Biola University (/bˈlə/) is a private, nondenominational, evangelical Christian university in La Mirada, California. It was founded in 1908 as the Bible Institute of Los Angeles. It has over 150 programs of study in nine schools offering bachelor's, master's, and doctoral degrees. The university hosts the annual Missions Conference, the largest annual missions conference and the second-largest missions conference in the world. It has also played a significant role in the development of intelligent design.


Biola's former Los Angeles building: under construction (top) and complete in 1916 (bottom): It was demolished in 1988, after damage in an 1987 earthquake.[2]

Biola University was founded in 1908 as the Bible Institute of Los Angeles by Lyman Stewart, president of the Union Oil Company of California[3] (subsequently known as Unocal and later purchased by the Chevron Corporation); Thomas C. Horton, a Presbyterian minister and Christian author; and Augustus B. Prichard, also a Presbyterian minister.[4][5][6]

In 1912, the institute appointed R. A. Torrey as dean, and in 1913 began construction on a new building at the corner of Sixth and Hope St. (536 South Hope St.), in downtown Los Angeles, which included a 3,500-seat auditorium, two large neon signs (added later) on top of the building proclaiming "Jesus Saves", and a carillon of 11 bells on which hymns were played three times each day.[2][4][7][8] These early leaders wanted the institute to focus on the training of students in the Bible and missions rather than the broad approach to Christian education typical of Christian liberal arts colleges. The institute offered a diploma after completion of a two-year curriculum. This model was based largely on the Moody Bible Institute.[9] Beginning in the 1920s, attempts were made to broaden the curriculum,[10] but it was not until 1949 that the institution took the name "Biola College" and in 1981 was renamed "Biola University". Biola re-located to La Mirada, California in 1959.[2][4][7][11]

In 1915, Torrey announced plans to organize an independent church that would meet in Biola's auditorium called the Church of the Open Door. This decision proved controversial with local Presbyterian and Baptist clergy.[12]

In 1917, the institute published a four-volume version of The Fundamentals: A Testimony To The Truth, a series of essays affirming conservative Protestant beliefs, edited by Torrey and others, with funds donated by Lyman Stewart and his brother Milton.[13][14]

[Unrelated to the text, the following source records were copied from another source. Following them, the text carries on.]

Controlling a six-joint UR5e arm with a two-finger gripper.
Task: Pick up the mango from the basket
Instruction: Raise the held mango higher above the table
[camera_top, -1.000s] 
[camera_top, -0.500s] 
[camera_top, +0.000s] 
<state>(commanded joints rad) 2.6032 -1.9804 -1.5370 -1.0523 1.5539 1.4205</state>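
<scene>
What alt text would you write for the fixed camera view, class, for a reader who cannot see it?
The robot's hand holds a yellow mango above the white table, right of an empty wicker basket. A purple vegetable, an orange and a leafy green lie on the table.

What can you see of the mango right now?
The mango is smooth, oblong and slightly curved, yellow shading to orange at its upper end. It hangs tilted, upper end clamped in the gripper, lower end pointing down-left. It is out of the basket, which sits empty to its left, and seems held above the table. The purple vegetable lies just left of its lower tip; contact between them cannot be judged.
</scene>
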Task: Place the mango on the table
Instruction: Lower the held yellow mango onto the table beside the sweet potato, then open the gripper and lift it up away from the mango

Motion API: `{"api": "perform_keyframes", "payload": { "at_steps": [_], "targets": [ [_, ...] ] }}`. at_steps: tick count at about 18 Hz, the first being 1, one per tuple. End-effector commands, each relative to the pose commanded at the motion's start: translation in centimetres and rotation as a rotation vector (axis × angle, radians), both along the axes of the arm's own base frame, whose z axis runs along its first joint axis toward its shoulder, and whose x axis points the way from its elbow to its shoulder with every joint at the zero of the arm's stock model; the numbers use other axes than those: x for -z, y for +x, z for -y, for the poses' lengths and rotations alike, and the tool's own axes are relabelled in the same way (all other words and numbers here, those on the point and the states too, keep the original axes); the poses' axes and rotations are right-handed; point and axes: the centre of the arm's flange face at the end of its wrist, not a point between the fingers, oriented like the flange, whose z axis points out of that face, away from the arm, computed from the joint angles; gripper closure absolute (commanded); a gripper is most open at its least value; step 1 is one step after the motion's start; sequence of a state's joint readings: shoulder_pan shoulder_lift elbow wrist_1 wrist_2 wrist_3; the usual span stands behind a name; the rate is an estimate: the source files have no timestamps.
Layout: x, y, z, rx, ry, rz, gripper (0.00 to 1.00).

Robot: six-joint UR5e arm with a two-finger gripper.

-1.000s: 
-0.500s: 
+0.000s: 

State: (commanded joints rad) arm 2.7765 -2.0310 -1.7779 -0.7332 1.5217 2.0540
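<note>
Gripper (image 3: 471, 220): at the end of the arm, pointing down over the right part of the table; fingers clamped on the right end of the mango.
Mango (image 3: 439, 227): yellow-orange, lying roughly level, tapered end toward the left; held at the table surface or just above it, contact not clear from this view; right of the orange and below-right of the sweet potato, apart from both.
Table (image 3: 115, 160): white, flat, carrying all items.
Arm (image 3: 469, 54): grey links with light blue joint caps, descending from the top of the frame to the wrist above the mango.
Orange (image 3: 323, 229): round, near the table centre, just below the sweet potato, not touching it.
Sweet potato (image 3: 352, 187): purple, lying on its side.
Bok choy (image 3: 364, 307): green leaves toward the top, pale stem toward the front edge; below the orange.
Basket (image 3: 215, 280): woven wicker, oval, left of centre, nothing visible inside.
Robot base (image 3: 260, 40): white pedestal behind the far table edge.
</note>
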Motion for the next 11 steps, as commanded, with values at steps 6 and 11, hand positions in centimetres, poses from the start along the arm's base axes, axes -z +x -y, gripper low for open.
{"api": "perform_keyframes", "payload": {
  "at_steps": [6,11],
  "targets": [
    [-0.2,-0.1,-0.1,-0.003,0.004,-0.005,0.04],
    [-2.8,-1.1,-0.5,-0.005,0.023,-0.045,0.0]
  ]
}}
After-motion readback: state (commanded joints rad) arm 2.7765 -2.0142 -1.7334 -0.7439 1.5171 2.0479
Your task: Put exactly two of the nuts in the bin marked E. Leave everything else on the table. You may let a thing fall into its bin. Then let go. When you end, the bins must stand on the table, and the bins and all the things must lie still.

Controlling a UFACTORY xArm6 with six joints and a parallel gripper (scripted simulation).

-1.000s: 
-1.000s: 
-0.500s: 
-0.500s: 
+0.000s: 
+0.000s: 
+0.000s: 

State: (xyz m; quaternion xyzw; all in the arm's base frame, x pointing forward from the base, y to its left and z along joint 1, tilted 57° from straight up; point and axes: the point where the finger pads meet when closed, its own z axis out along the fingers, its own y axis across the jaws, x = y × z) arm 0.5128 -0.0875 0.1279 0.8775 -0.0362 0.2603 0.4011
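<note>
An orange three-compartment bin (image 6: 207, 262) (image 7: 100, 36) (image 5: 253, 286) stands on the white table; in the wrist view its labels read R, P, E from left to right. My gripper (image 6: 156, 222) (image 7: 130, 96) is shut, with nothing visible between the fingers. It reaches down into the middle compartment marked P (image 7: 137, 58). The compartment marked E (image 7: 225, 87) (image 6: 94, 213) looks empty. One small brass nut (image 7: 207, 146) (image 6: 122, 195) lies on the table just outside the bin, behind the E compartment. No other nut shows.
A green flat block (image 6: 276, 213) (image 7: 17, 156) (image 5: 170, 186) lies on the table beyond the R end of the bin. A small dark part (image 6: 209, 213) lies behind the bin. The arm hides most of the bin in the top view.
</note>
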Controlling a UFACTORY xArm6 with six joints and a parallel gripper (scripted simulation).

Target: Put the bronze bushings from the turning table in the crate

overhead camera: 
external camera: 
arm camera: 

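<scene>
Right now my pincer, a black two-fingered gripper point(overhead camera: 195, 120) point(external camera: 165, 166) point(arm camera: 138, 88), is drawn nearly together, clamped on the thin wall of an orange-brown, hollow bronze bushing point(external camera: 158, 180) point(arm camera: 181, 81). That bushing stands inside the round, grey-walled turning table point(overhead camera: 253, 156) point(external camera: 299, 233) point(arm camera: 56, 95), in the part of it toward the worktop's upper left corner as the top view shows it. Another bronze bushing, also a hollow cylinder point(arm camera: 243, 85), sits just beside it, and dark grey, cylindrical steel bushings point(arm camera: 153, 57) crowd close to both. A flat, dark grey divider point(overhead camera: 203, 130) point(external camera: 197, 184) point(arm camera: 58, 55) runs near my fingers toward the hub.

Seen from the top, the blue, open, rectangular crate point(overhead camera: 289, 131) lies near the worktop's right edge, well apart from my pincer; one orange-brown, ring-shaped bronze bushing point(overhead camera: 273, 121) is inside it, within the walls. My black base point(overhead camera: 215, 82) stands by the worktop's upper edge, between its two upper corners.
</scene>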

Lyman Stewart died on September 28, 1923, and 10 months later, Reuben Torrey resigned as dean. The institute appointed Joseph Irvine as president, and on April 3, 1925, appointed John Murdoch MacInnis as the school's second dean. MacInnis was a Presbyterian minister who had been an instructor at the school for only about two years. MacInnis served as dean until his forced resignation on December 31, 1928. His administration had been turbulent and suffered from leadership conflicts and religious controversy.[15] In 1927, Biola published a book by MacInnis entitled Peter the Fisherman Philosopher, which became the focus of an intense national controversy, in which MacInnis was accused by Fundamentalists of advocating liberal theological positions contrary to Biola's standards.[16][17] Eventually, MacInnis was forced to resign, and all remaining copies of the book, along with the printing plates, were destroyed.[18]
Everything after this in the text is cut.